_WORK TO BE COMPLETED_
Copy each line of the data beneath in which the word "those" appears.

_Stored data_
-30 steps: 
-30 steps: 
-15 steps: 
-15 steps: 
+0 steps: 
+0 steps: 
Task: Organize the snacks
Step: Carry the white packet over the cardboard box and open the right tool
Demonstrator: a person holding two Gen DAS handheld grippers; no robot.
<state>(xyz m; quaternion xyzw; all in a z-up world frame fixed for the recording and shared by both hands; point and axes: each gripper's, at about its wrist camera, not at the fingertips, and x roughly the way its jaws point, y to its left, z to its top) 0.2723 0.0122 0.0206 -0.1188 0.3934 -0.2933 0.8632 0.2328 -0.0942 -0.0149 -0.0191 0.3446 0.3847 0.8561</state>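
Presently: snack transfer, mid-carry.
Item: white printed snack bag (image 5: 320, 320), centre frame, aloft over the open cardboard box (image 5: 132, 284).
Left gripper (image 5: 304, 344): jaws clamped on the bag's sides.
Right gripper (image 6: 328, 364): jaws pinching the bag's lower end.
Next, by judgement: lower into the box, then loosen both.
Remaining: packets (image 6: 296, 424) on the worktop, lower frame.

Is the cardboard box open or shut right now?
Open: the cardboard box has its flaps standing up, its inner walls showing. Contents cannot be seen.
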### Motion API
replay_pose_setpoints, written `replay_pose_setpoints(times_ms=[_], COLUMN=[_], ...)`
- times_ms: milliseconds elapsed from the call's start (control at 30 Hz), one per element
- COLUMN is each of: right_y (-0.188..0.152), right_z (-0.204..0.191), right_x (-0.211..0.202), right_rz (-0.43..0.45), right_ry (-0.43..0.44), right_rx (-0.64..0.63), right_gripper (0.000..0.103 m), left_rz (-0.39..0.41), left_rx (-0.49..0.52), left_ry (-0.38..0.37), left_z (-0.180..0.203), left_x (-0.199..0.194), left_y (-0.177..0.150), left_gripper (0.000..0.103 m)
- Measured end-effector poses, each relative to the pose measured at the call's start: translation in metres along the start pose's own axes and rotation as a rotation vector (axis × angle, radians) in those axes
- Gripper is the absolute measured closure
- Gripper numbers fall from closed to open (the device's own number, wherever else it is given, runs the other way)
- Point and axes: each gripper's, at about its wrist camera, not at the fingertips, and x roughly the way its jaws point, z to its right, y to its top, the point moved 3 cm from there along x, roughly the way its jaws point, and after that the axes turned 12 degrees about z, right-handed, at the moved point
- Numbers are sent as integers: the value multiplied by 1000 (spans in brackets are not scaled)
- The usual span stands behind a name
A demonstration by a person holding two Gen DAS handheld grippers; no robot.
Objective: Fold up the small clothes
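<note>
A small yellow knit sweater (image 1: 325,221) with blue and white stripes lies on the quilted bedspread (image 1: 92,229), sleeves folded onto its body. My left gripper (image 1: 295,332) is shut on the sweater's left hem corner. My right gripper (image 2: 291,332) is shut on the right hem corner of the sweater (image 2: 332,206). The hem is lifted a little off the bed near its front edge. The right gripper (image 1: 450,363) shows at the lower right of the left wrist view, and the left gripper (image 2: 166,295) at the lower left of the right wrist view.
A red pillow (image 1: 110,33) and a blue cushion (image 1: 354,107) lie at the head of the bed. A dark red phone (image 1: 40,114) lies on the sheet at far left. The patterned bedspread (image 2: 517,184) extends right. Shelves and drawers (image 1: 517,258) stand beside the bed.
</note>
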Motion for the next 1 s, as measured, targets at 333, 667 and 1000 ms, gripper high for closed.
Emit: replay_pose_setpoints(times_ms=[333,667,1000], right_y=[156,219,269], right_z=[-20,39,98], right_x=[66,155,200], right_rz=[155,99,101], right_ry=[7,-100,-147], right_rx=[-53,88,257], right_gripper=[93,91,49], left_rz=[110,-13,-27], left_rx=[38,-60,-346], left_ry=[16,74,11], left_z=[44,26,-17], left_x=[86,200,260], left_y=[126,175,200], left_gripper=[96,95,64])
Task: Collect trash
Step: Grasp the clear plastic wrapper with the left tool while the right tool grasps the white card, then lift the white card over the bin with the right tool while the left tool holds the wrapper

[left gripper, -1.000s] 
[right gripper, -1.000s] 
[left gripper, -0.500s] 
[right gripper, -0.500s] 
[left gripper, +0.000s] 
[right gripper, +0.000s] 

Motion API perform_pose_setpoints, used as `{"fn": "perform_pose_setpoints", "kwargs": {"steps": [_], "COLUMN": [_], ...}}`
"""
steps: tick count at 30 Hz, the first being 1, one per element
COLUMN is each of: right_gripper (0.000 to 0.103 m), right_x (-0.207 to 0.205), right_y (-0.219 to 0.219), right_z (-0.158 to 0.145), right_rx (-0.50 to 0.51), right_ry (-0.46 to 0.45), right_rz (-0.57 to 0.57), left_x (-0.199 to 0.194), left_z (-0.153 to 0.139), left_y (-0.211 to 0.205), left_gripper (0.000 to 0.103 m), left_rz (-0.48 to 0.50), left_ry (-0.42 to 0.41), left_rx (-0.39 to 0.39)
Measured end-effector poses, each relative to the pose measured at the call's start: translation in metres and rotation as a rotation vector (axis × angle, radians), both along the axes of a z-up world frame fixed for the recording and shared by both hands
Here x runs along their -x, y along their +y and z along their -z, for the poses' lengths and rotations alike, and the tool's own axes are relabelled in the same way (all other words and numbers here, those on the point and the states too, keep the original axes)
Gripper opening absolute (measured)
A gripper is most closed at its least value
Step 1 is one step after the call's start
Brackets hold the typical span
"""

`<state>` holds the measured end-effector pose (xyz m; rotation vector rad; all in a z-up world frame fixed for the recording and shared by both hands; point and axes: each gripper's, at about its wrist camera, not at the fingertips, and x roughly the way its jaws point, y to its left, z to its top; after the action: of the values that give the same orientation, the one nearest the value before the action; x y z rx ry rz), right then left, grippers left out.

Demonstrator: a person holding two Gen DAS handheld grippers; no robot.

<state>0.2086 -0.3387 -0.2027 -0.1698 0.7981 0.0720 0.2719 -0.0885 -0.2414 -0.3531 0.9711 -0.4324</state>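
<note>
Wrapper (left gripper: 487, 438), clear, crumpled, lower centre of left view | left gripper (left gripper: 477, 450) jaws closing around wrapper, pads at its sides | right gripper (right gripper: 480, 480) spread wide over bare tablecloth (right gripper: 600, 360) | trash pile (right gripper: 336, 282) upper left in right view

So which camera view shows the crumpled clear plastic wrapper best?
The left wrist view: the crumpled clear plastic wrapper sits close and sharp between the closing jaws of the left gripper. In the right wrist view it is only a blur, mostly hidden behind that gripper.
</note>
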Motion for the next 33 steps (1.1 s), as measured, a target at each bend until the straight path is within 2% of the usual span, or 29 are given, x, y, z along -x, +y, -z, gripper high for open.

_OUTPUT_
- Measured end-effector poses, each relative to the pose measured at the call's start: translation in metres along the start pose's own axes and rotation as a rotation vector (axis × angle, radians) in those axes
Here x runs along their -x, y along their +y and z along their -z, for the poses' lengths and rotations alike, and the tool's own axes are relabelled in the same way (all other words and numbers here, those on the point and the states too, keep the original axes)

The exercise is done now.